● What you will do
Copy out the complete listing, word for word.

● Data
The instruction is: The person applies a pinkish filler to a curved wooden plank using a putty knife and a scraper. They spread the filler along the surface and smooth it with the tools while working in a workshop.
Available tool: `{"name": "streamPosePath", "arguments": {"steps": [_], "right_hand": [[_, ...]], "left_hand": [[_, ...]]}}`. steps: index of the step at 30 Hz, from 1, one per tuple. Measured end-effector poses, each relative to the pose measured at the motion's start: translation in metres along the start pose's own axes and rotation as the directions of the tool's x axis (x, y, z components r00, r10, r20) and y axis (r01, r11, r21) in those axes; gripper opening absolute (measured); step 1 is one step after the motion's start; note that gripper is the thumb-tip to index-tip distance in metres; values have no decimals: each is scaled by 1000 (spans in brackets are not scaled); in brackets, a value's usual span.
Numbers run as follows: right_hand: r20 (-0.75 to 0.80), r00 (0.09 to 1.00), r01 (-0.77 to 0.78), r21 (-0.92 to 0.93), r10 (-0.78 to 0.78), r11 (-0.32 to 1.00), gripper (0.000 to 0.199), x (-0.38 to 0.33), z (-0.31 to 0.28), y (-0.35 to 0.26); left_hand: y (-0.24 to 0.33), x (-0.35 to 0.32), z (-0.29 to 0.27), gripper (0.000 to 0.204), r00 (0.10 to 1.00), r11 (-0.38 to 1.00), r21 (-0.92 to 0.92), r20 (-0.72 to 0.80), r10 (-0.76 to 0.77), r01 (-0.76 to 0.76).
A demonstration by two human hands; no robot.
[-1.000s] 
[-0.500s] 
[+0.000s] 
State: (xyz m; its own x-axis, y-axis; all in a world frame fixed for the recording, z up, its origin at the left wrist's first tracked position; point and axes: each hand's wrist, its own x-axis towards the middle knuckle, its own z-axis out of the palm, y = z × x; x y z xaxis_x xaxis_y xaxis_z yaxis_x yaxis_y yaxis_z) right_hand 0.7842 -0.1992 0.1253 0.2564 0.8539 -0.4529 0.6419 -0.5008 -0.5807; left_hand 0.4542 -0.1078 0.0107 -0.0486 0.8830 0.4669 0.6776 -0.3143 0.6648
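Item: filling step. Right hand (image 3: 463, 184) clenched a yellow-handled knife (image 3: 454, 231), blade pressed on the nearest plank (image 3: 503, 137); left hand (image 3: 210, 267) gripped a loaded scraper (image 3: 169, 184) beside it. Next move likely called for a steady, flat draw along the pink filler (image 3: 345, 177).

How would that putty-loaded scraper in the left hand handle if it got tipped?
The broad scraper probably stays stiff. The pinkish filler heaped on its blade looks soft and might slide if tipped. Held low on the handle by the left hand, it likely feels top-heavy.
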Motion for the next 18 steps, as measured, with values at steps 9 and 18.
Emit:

● Answer to the problem
The instruction is: The person applies a pinkish filler to a curved wooden plank using a putty knife and a scraper. They spread the filler along the surface and smooth it with the tools while working in a workshop.
Available tool: `{"name": "streamPosePath", "arguments": {"steps": [_], "right_hand": [[_, ...]], "left_hand": [[_, ...]]}}`. steps: index of the step at 30 Hz, from 1, one per tuple. Measured end-effector poses, each relative to the pose measured at the motion's start: translation in metres along the start pose's own axes and rotation as the directions of the tool's x axis (x, y, z components r00, r10, r20) and y axis (r01, r11, r21) in those axes; gripper opening absolute (measured); step 1 is one step after the motion's start; note that gripper is the thumb-tip to index-tip distance in metres; values have no decimals: each is scaled by 1000 (spans in brackets are not scaled); in brackets, a value's usual span.
Numbers run as follows: right_hand: r20 (-0.75 to 0.80), r00 (0.09 to 1.00), r01 (-0.77 to 0.78), r21 (-0.92 to 0.93), r10 (-0.78 to 0.78), r11 (-0.32 to 1.00), gripper (0.000 to 0.199), x (-0.38 to 0.33), z (-0.31 to 0.28), y (-0.35 to 0.26); left_hand: y (-0.24 to 0.33), x (-0.35 to 0.32), z (-0.29 to 0.27), gripper (0.000 to 0.204), r00 (0.10 to 1.00), r11 (-0.38 to 1.00), r21 (-0.92 to 0.92), r20 (-0.72 to 0.80), r10 (-0.76 to 0.77), r01 (-0.76 to 0.76).
A demonstration by two human hands; no robot.
[-1.000s] 
[-0.500s] 
[+0.000s] 
State: (xyz m; its own x-axis, y-axis; all in a world frame fixed for the recording, z up, its origin at the left wrist's first tracked position; point and axes: each hand's wrist, its own x-axis towards the middle knuckle, its own z-axis out of the palm, y = z × x; x y z xaxis_x xaxis_y xaxis_z yaxis_x yaxis_y yaxis_z) right_hand 0.7842 -0.1992 0.1253 0.2564 0.8539 -0.4529 0.6419 -0.5008 -0.5807; left_hand 0.4542 -0.1078 0.0107 -0.0486 0.8830 0.4669 0.6776 -0.3143 0.6648
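Item: filling step. Right hand (image 3: 463, 184) clenched a yellow-handled knife (image 3: 454, 231), blade pressed on the nearest plank (image 3: 503, 137); left hand (image 3: 210, 267) gripped a loaded scraper (image 3: 169, 184) beside it. Next move likely called for a steady, flat draw along the pink filler (image 3: 345, 177).

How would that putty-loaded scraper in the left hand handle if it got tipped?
The broad scraper probably stays stiff. The pinkish filler heaped on its blade looks soft and might slide if tipped. Held low on the handle by the left hand, it likely feels top-heavy.
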Motion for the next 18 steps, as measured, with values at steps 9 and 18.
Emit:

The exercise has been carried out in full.